The study highlighted that regular aerobic exercise, such as walking, running, or cycling, significantly reduced symptoms of depression. This is attributed to exercise-induced changes in neurotransmitters like serotonin and norepinephrine, as well as the reduction of inflammation and stress hormones.

Cardiovascular Disease:

Research published in the New England Journal of Medicine examined the impact of exercise on cardiovascular health and found a strong correlation between physical activity and a lower risk of heart disease.

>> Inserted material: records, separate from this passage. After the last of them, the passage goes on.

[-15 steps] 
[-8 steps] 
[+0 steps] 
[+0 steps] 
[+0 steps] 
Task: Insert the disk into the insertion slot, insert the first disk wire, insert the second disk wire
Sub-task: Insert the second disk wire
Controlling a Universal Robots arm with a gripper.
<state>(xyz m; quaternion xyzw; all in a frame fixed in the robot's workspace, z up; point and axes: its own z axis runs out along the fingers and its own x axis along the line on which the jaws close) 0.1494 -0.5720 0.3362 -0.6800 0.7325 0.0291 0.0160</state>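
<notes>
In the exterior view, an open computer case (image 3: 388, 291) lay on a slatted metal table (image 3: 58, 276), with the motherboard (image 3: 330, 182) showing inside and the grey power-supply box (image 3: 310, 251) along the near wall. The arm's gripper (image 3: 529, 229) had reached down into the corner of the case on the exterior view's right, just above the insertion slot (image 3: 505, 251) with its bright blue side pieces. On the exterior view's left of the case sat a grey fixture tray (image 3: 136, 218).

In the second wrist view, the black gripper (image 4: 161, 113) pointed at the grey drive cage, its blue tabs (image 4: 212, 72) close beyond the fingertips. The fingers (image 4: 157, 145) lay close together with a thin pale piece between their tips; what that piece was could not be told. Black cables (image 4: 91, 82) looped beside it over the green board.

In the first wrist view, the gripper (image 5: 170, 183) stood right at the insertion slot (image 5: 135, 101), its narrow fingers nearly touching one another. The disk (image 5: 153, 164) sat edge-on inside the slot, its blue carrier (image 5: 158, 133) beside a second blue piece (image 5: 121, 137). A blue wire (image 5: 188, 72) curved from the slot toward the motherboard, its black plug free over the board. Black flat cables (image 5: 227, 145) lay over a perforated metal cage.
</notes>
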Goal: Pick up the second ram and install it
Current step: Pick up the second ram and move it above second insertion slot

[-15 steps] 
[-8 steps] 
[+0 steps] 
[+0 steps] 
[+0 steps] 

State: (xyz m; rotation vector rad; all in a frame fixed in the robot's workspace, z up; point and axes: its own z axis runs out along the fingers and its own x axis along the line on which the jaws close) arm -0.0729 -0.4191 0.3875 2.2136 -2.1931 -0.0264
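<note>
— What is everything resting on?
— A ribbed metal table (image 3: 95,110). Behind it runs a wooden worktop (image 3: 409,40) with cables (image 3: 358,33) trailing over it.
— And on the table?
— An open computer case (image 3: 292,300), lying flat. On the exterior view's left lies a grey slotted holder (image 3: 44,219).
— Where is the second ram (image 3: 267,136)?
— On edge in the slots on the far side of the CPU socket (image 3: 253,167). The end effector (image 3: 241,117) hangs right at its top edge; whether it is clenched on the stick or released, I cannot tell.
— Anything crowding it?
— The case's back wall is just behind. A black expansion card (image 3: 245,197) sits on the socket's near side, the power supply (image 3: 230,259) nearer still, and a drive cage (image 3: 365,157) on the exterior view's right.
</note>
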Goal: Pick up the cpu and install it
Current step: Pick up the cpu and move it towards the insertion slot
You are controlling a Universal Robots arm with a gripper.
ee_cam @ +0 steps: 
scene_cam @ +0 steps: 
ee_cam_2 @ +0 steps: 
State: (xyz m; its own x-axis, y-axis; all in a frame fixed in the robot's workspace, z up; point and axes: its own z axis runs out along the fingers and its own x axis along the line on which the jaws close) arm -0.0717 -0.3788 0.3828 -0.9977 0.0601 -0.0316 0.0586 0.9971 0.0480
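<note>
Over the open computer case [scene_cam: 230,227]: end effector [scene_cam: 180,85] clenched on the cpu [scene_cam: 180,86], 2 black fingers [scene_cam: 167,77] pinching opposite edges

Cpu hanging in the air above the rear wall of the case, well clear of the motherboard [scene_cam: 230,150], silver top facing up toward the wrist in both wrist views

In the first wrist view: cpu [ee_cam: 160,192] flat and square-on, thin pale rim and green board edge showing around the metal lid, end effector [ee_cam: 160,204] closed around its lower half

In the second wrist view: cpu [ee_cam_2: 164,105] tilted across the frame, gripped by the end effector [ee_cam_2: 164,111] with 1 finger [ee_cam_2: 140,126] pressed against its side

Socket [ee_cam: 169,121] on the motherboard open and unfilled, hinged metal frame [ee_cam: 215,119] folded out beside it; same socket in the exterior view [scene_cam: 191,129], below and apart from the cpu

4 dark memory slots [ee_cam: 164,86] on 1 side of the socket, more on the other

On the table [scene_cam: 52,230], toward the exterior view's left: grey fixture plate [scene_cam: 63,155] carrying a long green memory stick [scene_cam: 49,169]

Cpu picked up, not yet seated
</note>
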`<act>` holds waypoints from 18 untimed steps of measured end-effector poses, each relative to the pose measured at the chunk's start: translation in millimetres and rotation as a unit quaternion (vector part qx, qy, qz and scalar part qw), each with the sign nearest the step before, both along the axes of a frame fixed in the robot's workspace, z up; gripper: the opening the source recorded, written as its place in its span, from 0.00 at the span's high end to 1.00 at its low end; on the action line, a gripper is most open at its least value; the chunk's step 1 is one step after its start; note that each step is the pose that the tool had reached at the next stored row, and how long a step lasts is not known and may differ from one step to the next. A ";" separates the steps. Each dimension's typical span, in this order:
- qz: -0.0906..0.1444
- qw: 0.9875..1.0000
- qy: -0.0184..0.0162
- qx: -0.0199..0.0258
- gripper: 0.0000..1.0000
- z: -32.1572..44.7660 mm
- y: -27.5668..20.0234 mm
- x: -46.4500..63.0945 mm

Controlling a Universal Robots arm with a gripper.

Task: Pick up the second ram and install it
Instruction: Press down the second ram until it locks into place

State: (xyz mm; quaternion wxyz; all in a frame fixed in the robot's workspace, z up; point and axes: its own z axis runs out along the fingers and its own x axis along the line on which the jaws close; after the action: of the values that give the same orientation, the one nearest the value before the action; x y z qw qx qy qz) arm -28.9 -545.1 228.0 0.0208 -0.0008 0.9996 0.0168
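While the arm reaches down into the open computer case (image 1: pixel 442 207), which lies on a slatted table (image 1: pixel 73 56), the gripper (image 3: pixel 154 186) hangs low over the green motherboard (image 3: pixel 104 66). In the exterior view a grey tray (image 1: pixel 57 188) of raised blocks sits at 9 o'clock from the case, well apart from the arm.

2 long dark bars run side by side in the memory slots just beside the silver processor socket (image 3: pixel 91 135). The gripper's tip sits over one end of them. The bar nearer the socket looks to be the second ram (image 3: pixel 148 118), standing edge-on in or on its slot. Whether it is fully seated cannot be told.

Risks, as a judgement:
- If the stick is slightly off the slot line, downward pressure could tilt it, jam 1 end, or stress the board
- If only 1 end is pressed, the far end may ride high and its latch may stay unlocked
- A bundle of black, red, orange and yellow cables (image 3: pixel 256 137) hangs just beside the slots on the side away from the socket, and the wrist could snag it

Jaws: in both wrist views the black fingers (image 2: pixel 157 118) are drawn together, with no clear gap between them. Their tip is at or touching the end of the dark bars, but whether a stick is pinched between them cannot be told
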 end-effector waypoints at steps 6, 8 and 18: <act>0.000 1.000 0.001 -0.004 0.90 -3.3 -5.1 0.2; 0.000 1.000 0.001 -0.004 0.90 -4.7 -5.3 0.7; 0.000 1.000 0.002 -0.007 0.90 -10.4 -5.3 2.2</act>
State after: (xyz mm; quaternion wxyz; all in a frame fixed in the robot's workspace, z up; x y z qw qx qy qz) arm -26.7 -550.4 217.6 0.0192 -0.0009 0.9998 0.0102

The study demonstrated that individuals who engage in moderate to vigorous physical activity for at least 150 minutes per week have a 30% lower risk of developing cardiovascular disease. Exercise helps by improving blood pressure, cholesterol levels, and overall heart function.

Diabetes Prevention:

A landmark study from the Diabetes Prevention Program showed that lifestyle interventions, including exercise, significantly reduced the risk of developing type 2 diabetes in high-risk individuals.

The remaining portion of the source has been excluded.